*Exercise directions*:
Would you retype exactly the lines from the one containing "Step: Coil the" through the last line of the records below, and nothing else?
Segment Start: Data shown
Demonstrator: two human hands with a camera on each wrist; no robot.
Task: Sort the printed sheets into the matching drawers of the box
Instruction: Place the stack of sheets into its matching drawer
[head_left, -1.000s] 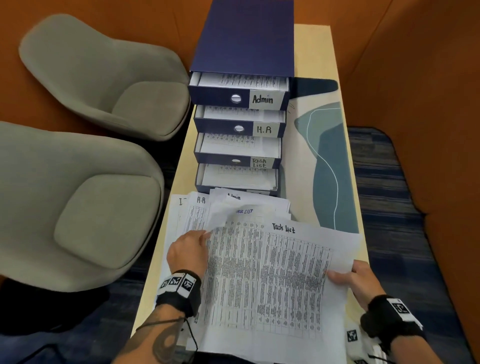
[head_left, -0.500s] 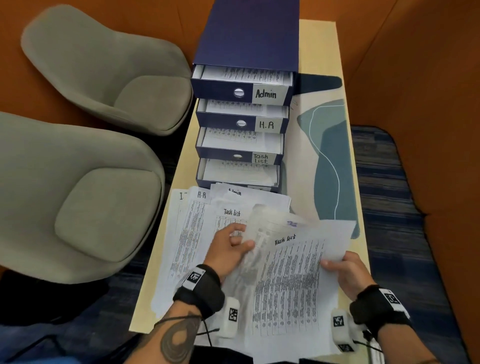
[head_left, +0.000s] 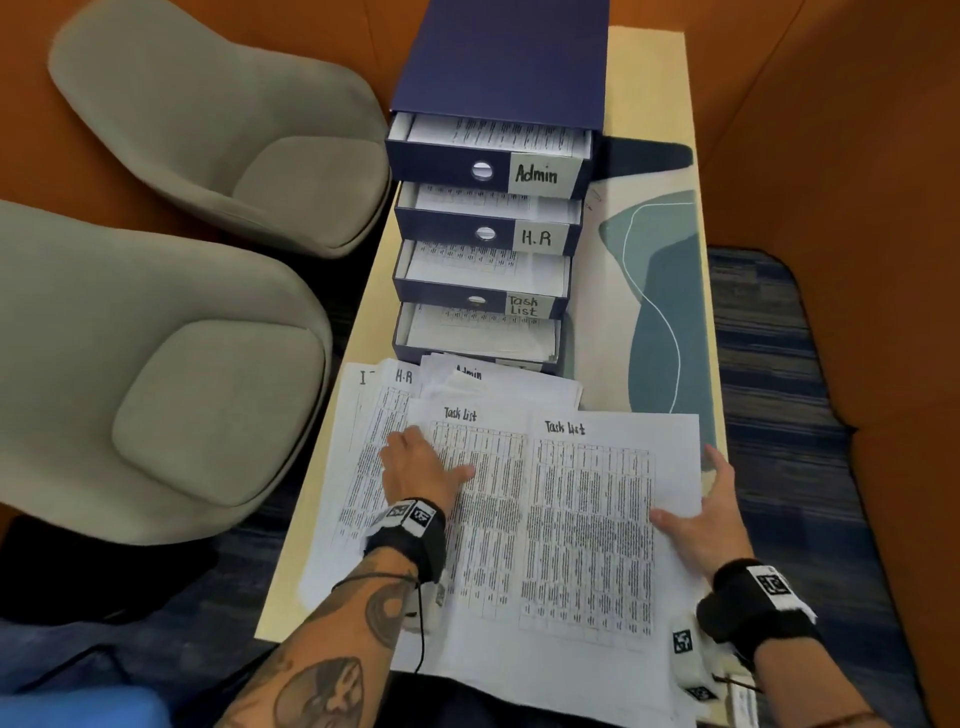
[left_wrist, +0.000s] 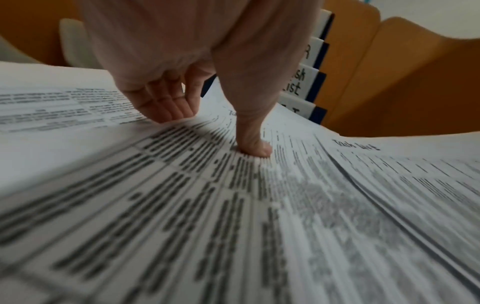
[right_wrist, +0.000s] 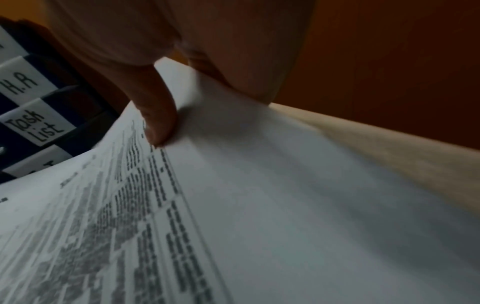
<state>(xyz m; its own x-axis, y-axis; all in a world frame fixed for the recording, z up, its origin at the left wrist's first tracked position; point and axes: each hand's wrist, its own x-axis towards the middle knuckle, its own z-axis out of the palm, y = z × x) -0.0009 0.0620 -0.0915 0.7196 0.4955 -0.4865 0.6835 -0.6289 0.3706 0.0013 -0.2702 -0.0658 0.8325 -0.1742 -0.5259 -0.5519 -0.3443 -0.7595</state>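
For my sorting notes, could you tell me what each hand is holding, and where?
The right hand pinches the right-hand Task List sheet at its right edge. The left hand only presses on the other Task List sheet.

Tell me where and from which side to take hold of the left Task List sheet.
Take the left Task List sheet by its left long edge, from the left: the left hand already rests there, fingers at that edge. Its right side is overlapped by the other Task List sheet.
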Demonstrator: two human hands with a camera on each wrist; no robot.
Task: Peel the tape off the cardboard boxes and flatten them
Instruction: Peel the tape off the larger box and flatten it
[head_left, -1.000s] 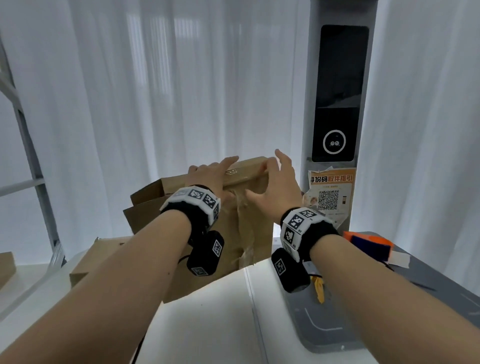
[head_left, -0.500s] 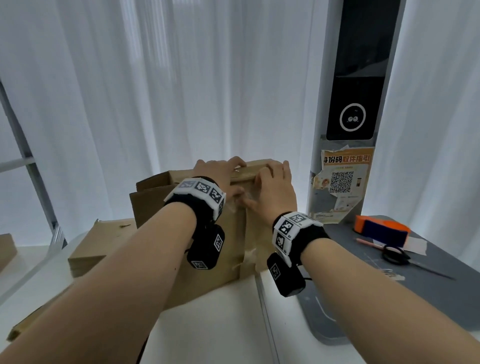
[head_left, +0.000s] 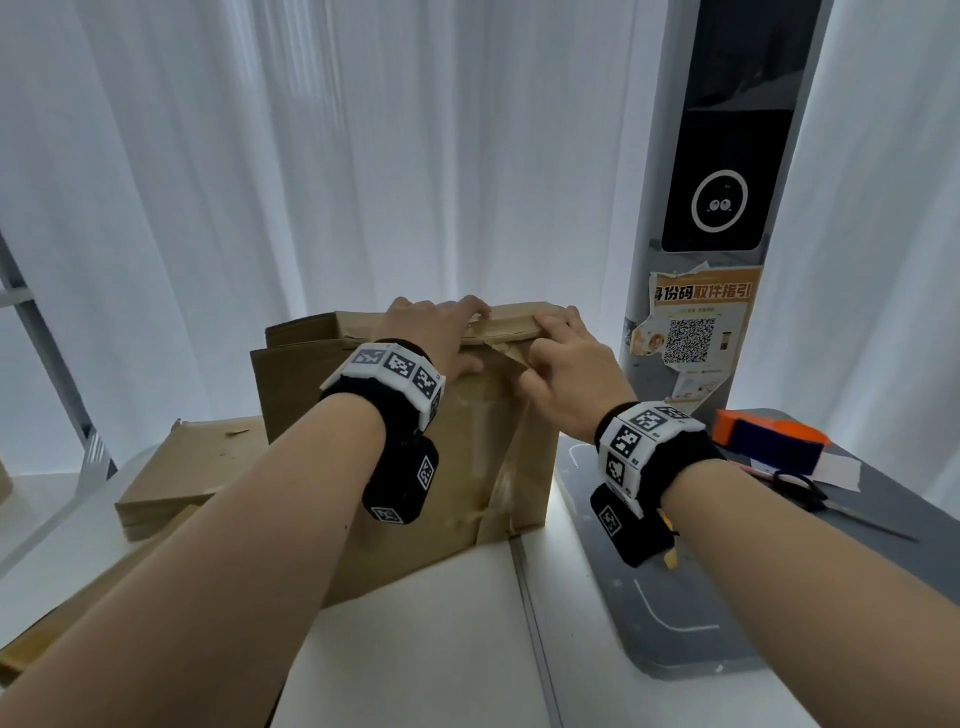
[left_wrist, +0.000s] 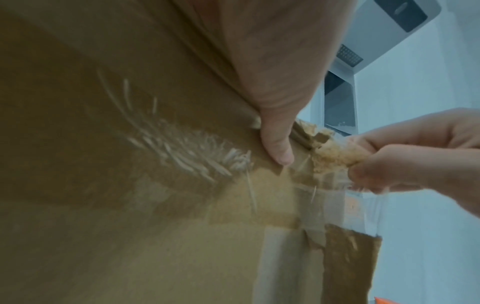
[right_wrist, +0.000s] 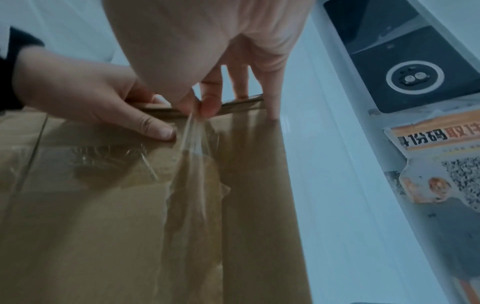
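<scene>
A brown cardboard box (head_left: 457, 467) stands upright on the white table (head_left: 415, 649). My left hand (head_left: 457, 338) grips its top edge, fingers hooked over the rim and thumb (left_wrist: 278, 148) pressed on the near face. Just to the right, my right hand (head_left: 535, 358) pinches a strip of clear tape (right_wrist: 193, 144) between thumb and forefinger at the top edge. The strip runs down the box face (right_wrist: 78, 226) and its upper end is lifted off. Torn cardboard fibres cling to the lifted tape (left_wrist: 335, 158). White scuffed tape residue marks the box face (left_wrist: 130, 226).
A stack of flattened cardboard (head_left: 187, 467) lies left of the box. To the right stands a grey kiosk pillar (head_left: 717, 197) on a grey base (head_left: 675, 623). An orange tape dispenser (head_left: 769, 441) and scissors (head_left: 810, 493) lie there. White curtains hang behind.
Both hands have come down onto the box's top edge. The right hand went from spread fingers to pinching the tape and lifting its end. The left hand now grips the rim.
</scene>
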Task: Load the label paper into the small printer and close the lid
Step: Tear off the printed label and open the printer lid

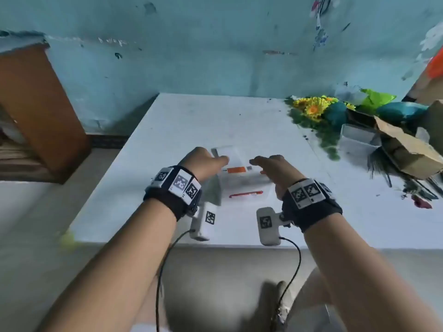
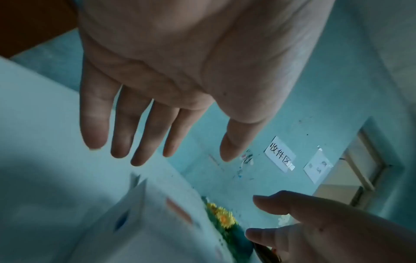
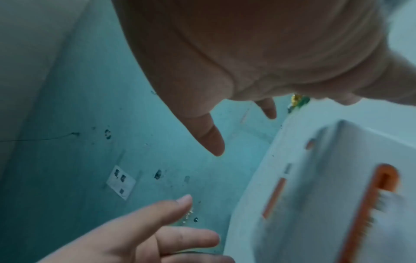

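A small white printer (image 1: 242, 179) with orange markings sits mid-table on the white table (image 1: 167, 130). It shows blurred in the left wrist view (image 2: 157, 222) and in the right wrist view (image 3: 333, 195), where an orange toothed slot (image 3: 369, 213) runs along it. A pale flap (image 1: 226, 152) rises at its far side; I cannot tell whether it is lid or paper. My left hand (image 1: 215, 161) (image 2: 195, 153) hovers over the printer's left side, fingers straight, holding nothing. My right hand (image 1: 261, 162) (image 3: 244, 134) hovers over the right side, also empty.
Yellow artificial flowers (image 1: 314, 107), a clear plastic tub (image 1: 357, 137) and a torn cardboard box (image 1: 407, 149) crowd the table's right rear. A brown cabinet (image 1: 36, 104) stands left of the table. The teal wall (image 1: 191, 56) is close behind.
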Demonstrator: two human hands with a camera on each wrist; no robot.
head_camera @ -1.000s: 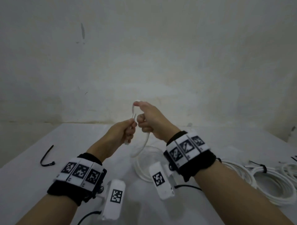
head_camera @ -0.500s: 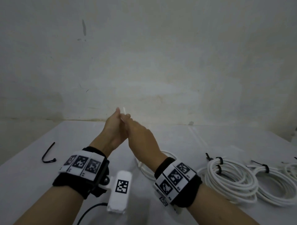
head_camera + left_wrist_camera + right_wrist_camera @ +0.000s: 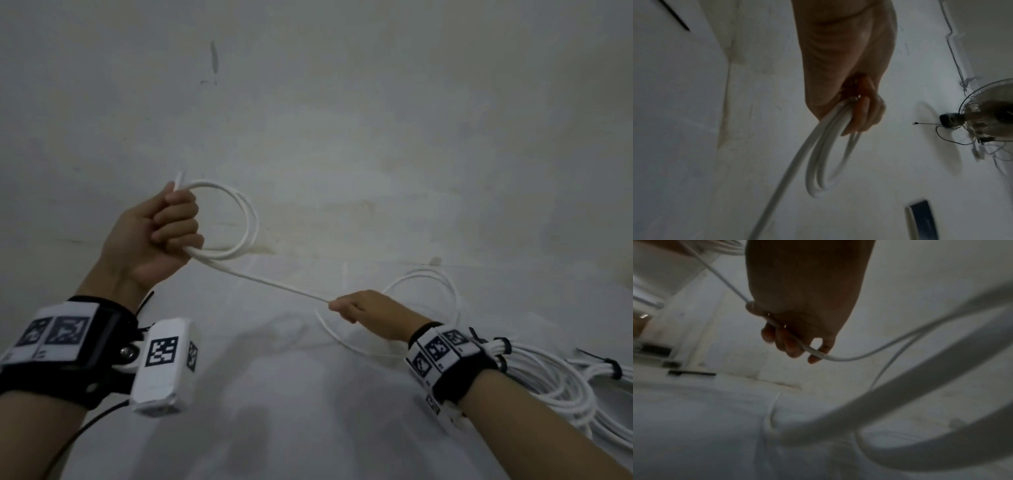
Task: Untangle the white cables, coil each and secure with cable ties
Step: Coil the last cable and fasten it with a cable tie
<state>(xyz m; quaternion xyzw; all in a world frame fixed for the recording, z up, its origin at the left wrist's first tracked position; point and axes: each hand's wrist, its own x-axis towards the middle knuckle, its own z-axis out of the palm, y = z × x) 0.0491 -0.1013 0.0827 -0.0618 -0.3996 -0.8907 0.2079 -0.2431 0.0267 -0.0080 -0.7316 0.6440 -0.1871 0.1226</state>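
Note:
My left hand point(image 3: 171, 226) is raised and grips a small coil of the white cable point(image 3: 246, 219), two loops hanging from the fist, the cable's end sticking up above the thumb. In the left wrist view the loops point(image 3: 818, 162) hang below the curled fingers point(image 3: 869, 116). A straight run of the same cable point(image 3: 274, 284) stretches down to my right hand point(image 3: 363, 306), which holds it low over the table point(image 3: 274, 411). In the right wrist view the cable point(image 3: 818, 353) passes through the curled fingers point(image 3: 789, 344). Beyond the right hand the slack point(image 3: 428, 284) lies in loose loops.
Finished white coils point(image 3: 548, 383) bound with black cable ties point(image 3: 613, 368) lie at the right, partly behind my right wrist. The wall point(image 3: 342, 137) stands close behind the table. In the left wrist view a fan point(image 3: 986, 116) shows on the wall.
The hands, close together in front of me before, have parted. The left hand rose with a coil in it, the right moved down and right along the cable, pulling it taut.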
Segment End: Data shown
*Exercise solution*:
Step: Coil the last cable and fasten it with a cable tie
<state>(xyz m; quaternion xyzw; all in a world frame fixed for the recording, z up, its origin at the left wrist's first tracked position; point and axes: each hand's wrist, its own x-axis towards the middle knuckle, its own z-axis out of the palm, y = z × x) 0.0491 -0.1013 0.0827 -0.0618 -0.3996 -0.8907 0.2079 -0.2431 0.0267 -0.0080 -0.7316 0.6440 -0.1871 0.1226</state>
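Note:
My left hand point(image 3: 171, 226) is raised and grips a small coil of the white cable point(image 3: 246, 219), two loops hanging from the fist, the cable's end sticking up above the thumb. In the left wrist view the loops point(image 3: 818, 162) hang below the curled fingers point(image 3: 869, 116). A straight run of the same cable point(image 3: 274, 284) stretches down to my right hand point(image 3: 363, 306), which holds it low over the table point(image 3: 274, 411). In the right wrist view the cable point(image 3: 818, 353) passes through the curled fingers point(image 3: 789, 344). Beyond the right hand the slack point(image 3: 428, 284) lies in loose loops.
Finished white coils point(image 3: 548, 383) bound with black cable ties point(image 3: 613, 368) lie at the right, partly behind my right wrist. The wall point(image 3: 342, 137) stands close behind the table. In the left wrist view a fan point(image 3: 986, 116) shows on the wall.
The hands, close together in front of me before, have parted. The left hand rose with a coil in it, the right moved down and right along the cable, pulling it taut.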

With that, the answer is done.